Copy out each line containing "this" from the entries below.

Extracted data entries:
* * * * * * * * *
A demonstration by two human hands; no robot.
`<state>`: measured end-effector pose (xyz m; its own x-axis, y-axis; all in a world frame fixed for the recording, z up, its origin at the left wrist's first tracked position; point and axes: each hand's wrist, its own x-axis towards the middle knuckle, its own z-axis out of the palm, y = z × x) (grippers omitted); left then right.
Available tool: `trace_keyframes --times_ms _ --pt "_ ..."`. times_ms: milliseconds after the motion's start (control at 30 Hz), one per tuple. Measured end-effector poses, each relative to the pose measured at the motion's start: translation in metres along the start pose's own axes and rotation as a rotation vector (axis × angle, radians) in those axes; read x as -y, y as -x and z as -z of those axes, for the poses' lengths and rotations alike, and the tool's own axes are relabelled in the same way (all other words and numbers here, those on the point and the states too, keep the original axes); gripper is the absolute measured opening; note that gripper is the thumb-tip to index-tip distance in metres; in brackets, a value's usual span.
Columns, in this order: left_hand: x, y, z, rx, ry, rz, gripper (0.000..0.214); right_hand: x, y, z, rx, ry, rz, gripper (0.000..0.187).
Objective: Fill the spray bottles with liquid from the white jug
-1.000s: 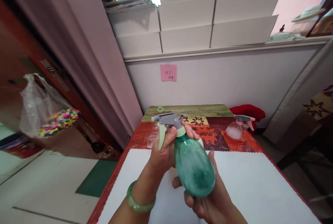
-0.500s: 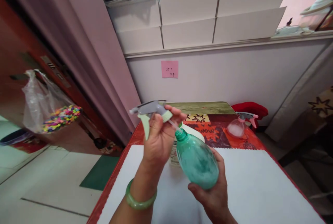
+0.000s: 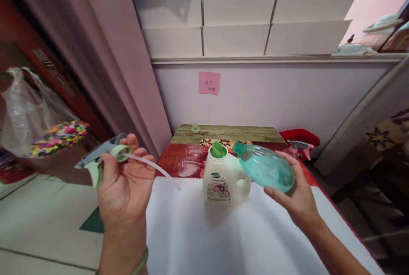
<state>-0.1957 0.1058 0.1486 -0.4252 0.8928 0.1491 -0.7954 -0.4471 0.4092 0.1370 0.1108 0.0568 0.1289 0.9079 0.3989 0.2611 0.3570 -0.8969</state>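
Observation:
My left hand (image 3: pixel 126 181) is closed on a grey and pale green trigger spray head (image 3: pixel 102 153), its clear dip tube hanging out to the right in the air. In my right hand (image 3: pixel 297 194) is a green transparent spray bottle (image 3: pixel 266 166), gripped round its base and tilted, with its uncapped neck pointing to the upper left. That neck is close to the mouth of a cream detergent jug (image 3: pixel 219 181); whether they touch I cannot tell. The jug stands upright on the white cloth, with a green spout showing in its open top.
A clear spray bottle with a pink trigger (image 3: pixel 300 147) stands at the table's back right. Transparent plastic containers (image 3: pixel 191 164) lie left of the jug, and a small green cap (image 3: pixel 195 128) is at the back edge. A bag of colourful pieces (image 3: pixel 59 138) hangs at left.
The spray head has come away from the bottle, moving left and down with my left hand. My right hand has carried the bottle rightward and tilted it further. The jug is now uncovered.

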Motion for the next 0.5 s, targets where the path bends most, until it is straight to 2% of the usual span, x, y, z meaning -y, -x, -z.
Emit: trace_keyframes --times_ms 100,200,500 --pt "0.009 0.001 0.023 -0.082 -0.025 0.065 0.042 0.012 -0.022 0.004 0.086 0.042 0.028 0.083" --pt "0.013 -0.001 0.036 -0.120 -0.031 0.098 0.043 0.018 -0.036 0.005 0.150 0.106 0.038 0.083" --pt "0.014 -0.003 0.048 -0.144 -0.063 0.128 0.038 0.051 -0.065 0.009 0.359 0.312 0.039 0.081"
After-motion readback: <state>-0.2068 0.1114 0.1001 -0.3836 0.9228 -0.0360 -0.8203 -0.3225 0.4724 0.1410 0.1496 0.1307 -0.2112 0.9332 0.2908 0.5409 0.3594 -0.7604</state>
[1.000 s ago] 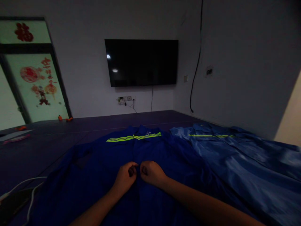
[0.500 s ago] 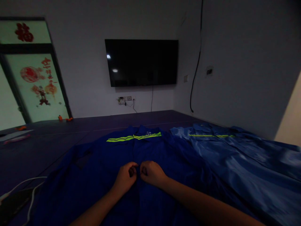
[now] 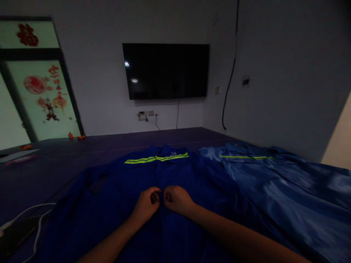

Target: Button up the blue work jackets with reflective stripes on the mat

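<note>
A dark blue work jacket (image 3: 131, 182) with a yellow-green reflective stripe across the chest lies spread in front of me, collar away from me. Along its front opening, my left hand (image 3: 148, 202) pinches the cloth edge with thumb and fingers curled. Close beside it, my right hand (image 3: 177, 199) is closed on the other side of the same front edge. The fingertips nearly meet at the middle; whatever small fastening may lie between them is too dark to make out.
To the right lies a second, lighter blue jacket (image 3: 263, 179) with a thin stripe. A white cable (image 3: 40, 226) and a dark object sit at lower left. Small orange things (image 3: 75, 136) lie near the door (image 3: 41, 98). A television (image 3: 167, 71) hangs on the far wall.
Both hands hold nearly the same pose on the jacket front. The view has shifted very slightly; nothing else has visibly moved.
</note>
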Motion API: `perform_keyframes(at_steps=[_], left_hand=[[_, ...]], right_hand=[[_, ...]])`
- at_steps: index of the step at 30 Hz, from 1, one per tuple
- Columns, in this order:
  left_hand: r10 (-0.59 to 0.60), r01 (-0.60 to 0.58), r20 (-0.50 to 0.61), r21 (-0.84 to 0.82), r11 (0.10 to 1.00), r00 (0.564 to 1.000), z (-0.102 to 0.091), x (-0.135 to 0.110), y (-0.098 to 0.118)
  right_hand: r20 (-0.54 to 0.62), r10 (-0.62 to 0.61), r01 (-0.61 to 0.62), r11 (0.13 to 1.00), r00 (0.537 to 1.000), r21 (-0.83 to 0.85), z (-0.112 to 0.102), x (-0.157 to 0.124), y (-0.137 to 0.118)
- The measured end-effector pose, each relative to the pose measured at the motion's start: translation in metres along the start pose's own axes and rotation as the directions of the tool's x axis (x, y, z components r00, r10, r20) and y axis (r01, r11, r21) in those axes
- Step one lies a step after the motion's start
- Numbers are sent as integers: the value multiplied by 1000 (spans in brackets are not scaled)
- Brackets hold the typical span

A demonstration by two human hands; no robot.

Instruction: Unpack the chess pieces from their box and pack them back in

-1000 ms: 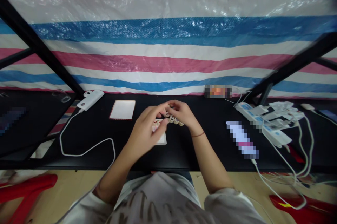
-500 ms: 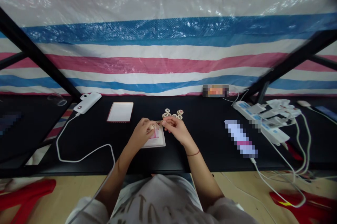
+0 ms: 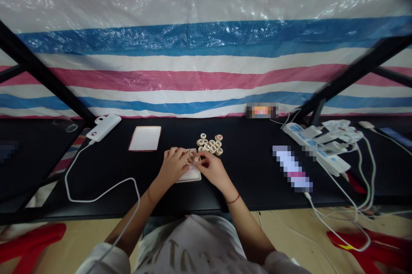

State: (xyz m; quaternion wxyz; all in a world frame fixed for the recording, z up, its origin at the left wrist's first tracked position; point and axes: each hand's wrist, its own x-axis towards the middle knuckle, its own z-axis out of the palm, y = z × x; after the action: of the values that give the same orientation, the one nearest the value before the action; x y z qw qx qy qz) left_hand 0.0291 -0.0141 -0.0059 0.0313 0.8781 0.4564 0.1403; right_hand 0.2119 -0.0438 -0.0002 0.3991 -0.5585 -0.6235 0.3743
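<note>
A shallow white box (image 3: 194, 177) lies on the black table in front of me, holding a few round xiangqi pieces with red characters. My left hand (image 3: 174, 165) is bent over the box's left side, its fingertips and thumb closed around a xiangqi piece (image 3: 188, 161); its fingers hide part of the box. From the right, my right hand (image 3: 210, 168) pinches another xiangqi piece (image 3: 197, 160) between thumb and fingers above the box. Just past the box is a cluster of several xiangqi pieces (image 3: 212, 148), mostly with black characters and a few stacked.
Left of the box lies a white box lid (image 3: 145, 138). A white power bank (image 3: 104, 128) trails a cable across the table's left side and over my left arm. To the right are a phone (image 3: 292, 168) and a crowded power strip (image 3: 317, 147). A striped sheet (image 3: 193, 68) hangs behind.
More xiangqi pieces now lie in the cluster's near side. My right hand has come slightly lower over the box, and my left hand now covers more of it. The view has shifted slightly.
</note>
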Motion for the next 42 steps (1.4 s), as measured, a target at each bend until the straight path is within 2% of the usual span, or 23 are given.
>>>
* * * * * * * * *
**Output:**
Columns, in this order: left_hand: x, y, z, rx, ry, rz, gripper (0.000..0.214); right_hand: x, y, z, rx, ry, rz, gripper (0.000..0.187).
- Columns, in this order:

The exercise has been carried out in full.